# help! need to stop myself from blinking w/ flash



## woggy987 (Apr 24, 2006)

hi guys,

   sorry if this is the wrong forum to post in, i wasn't sure which one was the most appropriate, but please give insight!  for some reason, my eyes seem very sensitive so that whenever someone takes a picture of me with flash, i tend to blink.  the darker the environment, the stronger the blink. 



i've tried many different methods, relaxing, concentrating on not blinking, trying not to anticipate the blink, and none of them work very well.  also, my right eyes seems to be more sensitive than my left, so many of my pictures end up with me having this kind of "stoned" look which is very frustrating.

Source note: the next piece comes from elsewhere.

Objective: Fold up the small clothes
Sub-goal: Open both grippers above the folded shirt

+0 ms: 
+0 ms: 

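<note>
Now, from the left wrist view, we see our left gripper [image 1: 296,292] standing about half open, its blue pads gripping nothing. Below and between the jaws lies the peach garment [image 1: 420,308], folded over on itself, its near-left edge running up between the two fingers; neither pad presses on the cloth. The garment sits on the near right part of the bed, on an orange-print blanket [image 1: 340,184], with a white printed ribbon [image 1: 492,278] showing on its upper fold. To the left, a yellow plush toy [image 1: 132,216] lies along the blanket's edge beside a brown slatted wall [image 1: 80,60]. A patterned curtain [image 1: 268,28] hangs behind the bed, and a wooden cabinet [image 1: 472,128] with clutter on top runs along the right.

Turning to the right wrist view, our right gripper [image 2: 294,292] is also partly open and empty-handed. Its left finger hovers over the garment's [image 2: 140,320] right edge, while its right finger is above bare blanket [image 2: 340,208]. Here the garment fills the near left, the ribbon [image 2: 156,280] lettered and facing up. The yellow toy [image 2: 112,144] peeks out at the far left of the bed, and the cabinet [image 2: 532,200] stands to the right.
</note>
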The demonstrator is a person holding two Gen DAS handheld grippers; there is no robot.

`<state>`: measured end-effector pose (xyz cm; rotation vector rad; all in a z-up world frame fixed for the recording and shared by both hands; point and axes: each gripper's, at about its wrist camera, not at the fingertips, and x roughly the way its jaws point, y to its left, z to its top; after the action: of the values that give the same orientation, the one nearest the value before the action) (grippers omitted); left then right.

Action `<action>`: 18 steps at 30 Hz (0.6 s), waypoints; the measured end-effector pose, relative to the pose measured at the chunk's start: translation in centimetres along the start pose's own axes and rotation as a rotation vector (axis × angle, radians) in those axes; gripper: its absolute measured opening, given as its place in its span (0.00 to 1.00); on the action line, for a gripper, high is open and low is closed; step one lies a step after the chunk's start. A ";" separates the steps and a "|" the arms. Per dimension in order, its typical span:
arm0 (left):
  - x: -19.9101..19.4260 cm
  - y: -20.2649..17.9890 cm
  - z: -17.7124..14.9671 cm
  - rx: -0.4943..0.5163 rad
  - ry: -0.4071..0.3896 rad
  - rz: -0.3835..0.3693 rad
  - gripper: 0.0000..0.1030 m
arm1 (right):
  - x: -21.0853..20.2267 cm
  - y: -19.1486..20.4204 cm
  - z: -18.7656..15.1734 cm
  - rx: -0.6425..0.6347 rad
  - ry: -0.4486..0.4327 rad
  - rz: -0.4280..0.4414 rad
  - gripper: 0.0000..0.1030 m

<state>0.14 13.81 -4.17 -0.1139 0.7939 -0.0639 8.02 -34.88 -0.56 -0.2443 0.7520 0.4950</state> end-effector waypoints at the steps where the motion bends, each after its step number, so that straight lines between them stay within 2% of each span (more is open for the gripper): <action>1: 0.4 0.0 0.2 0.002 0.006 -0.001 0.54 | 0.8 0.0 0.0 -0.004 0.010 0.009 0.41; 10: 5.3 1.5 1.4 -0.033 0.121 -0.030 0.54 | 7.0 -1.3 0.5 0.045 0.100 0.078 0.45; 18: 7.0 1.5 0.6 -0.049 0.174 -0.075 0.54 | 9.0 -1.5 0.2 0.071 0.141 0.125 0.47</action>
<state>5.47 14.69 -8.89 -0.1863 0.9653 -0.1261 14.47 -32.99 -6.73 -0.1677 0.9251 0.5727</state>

  i REALLY would like to see if i can correct this issue.  i really don't recall being like this as a child but rather started noticing this issue maybe 1-2 years ago.  some people tell me this is psychological, but i am wary of that.  
   if any of you can sympathize or have any insight on this topic, please share! correcting this or "desensitizing" my eyes would make my life a lot better =)



PLEASE HELP!

  thanks!


----------



## darich (Apr 24, 2006)

try getting the photographer to use the anti-red eye function. That normally fires a small flash to allow the eyes to adjust to the bright light adn then the main flash fires a split second later. It works by reducing the size of the pupil and reducing the light entering the eye - it may work because your eyes aren't as sensitive when the main flash fires.

i would maybe agree with your friends who have said it's psychological - it's got to the stage where you're so concious you can't not think about it and that increases your anxiety of it. Increased anxiety makes you more concious not to blink and more anxious about it. It's a vicious circle.

Do you blink when you're not prepared for the photo ie a candid? I don't mean the photo being taken when you're posed but before you're ready. I mean when you're caught completely unaware.


----------



## Rob (Apr 24, 2006)

Buy a compact digital camera from eBay and practice taking pictures of yourself in a mirror or with the remote timer and gradually get acclimatised to it. If you blink as a reaction, then in the photo your eyes will be open. However, if you're actually flinching before the shot, then your eyes will be closed. 

Anti-red eye function is a good idea, as you get some mild flashes to get used to before the biggie.

Get drunk and take pictures of yourself... that's likely to decrease anxiety as well.

Rob


----------